» **Directions for this task**: Your reply should be a single number, the count of lines in the records that contain "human".

» **Stored dataset items**:
————
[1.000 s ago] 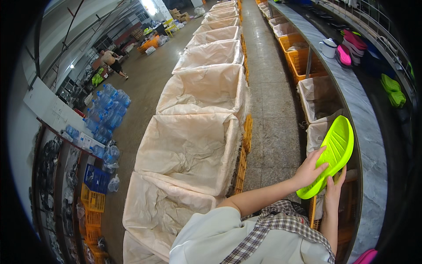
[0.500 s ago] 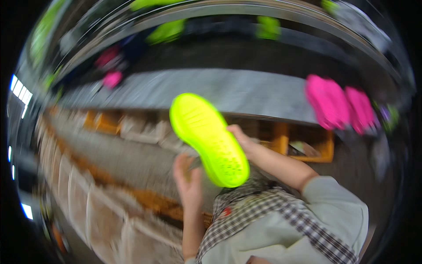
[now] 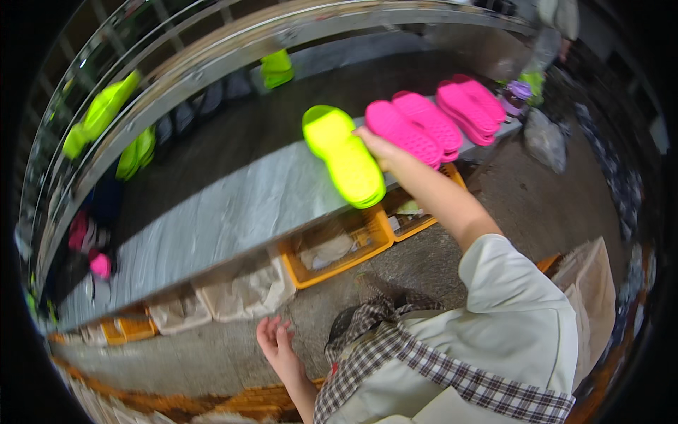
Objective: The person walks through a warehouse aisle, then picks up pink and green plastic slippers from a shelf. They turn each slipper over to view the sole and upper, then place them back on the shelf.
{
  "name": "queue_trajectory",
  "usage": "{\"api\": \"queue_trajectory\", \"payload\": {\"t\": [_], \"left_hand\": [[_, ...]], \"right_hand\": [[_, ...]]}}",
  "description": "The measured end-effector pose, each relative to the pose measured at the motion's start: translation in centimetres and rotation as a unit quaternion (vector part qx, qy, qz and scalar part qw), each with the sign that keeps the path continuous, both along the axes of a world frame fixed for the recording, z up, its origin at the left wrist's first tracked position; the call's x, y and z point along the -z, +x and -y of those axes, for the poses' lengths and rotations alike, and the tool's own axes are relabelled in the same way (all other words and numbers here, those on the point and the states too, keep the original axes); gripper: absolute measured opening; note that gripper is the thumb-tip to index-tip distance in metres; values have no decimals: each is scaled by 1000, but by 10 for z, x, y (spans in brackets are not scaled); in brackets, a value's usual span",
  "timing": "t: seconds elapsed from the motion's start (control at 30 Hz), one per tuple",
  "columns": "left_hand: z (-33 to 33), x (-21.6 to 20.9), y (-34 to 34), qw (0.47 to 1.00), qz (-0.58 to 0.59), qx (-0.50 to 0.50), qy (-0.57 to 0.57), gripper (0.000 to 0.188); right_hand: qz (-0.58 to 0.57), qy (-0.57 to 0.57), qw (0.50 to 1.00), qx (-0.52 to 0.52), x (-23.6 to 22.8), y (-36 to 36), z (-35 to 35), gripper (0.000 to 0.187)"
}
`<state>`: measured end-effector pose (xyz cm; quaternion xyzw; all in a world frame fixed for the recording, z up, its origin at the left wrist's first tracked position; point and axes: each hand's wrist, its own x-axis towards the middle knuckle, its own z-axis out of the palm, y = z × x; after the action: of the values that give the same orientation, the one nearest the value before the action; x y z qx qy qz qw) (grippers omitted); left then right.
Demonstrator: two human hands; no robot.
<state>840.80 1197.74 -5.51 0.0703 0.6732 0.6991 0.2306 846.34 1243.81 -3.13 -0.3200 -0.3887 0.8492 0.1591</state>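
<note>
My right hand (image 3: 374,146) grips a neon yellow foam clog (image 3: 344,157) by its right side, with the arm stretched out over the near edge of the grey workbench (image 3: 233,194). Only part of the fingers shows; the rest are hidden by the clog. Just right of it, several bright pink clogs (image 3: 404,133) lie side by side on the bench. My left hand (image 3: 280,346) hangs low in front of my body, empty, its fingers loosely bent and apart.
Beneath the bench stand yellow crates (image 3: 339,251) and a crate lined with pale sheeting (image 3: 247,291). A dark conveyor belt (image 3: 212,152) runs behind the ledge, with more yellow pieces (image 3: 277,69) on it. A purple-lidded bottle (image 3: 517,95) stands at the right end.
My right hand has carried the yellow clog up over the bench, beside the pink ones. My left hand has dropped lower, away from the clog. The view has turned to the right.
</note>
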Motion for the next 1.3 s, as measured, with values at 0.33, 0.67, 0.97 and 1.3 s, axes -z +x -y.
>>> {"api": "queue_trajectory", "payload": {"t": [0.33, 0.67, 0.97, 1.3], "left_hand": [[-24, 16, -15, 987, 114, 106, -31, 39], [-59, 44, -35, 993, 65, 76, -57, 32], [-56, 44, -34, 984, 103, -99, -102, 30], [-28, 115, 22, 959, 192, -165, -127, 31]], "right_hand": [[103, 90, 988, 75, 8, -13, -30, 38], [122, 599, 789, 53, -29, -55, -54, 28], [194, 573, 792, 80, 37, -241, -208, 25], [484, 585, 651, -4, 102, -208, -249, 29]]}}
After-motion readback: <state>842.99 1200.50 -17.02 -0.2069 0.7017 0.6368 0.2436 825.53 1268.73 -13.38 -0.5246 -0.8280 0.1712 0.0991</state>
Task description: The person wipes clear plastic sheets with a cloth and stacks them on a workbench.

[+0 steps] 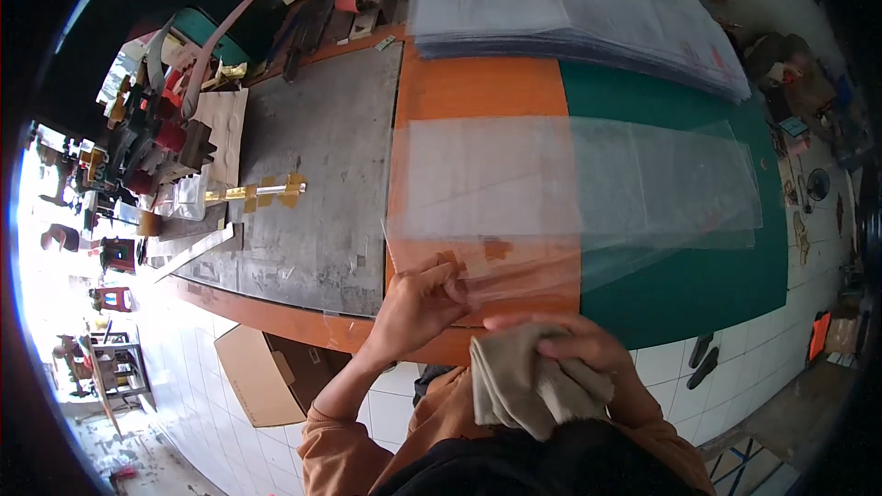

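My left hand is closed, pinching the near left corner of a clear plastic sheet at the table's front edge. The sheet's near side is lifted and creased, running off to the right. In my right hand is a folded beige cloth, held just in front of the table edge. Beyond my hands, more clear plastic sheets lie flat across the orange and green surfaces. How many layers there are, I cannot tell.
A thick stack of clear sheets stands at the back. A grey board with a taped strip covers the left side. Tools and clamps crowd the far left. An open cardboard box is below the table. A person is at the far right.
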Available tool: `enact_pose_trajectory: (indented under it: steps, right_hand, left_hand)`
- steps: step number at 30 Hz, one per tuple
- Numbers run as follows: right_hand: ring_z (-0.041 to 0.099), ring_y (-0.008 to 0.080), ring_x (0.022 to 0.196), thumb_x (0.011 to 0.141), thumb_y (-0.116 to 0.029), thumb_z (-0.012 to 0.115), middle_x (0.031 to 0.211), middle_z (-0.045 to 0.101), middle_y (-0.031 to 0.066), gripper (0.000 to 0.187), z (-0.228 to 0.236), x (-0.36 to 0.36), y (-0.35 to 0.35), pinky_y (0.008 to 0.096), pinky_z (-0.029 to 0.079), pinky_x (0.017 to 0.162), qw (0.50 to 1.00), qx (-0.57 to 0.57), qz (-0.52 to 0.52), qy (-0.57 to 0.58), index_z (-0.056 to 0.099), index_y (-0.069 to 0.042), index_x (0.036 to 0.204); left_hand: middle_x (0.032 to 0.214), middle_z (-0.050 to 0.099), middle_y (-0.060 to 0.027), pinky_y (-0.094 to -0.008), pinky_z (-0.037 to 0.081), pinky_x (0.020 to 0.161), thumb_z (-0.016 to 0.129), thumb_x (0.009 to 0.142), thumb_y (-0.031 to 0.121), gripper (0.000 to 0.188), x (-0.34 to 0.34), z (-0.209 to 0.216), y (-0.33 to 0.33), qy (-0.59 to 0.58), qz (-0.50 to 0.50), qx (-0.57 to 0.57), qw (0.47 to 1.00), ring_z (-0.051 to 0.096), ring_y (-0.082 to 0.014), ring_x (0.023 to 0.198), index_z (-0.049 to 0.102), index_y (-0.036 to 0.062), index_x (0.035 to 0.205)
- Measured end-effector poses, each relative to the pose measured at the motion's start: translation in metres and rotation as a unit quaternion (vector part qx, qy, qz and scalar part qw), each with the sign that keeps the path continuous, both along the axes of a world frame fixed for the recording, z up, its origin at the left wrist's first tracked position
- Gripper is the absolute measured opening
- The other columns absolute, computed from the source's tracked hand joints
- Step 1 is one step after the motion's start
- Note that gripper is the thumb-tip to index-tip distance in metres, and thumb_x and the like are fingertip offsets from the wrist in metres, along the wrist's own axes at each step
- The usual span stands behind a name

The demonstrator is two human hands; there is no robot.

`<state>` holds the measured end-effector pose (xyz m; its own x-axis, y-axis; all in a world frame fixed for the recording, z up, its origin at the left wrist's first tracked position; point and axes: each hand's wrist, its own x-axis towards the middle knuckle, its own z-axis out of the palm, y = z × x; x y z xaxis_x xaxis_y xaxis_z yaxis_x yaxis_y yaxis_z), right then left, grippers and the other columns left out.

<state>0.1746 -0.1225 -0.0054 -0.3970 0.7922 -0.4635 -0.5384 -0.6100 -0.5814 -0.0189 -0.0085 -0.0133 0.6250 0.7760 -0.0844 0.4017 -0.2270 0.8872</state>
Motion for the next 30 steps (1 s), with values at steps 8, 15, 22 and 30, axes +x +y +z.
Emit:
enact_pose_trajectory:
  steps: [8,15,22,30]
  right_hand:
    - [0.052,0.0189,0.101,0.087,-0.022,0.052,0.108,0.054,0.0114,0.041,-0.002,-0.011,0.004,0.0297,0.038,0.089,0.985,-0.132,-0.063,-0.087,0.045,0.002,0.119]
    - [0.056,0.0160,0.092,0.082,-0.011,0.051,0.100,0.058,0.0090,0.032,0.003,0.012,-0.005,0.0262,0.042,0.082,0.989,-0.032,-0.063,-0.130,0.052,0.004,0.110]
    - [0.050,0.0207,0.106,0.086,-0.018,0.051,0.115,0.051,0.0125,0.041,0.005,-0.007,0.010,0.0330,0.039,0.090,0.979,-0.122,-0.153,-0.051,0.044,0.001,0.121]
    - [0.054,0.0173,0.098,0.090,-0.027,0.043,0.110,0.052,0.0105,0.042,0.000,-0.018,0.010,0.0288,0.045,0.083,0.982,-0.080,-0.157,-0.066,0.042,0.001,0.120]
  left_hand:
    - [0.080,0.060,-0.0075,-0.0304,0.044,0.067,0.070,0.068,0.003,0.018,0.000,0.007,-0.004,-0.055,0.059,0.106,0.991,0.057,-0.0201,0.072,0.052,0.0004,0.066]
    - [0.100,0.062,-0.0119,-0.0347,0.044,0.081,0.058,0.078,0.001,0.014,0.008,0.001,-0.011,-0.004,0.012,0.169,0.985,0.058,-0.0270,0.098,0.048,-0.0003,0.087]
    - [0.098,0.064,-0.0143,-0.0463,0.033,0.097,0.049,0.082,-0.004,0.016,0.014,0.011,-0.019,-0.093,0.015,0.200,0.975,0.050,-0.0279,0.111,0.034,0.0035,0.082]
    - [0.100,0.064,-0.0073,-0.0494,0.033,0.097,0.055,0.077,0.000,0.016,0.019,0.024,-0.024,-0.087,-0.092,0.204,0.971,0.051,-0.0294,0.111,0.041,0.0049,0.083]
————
» **Task answer**: 2